=== Problem description ===
When you write out the listing below, keep each word exactly as it stands and drop the pictures.

Data block: Begin

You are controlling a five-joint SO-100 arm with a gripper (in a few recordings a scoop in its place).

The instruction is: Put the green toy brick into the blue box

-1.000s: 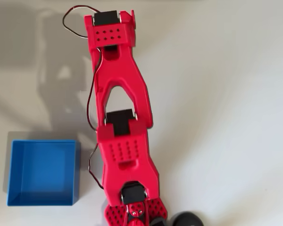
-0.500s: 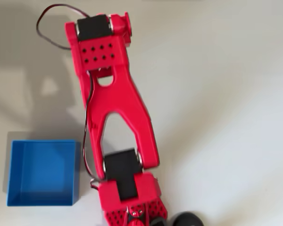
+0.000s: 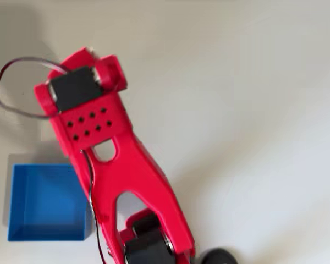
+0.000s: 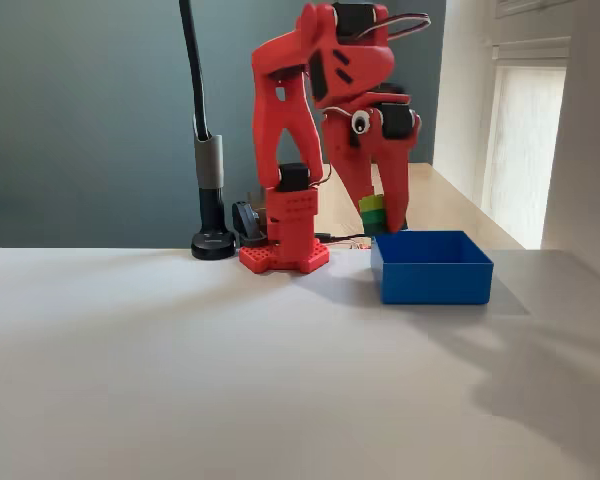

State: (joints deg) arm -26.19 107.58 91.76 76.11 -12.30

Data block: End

=== Answer space ===
You are controlling a five-joint SO-100 arm with a gripper (in a few recordings a scoop in its place).

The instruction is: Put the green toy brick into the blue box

-1.000s: 
-0.500s: 
+0.000s: 
+0.000s: 

State: (joints deg) arm -26.19 107.58 91.76 76.11 -12.30

No more work is needed on this answer.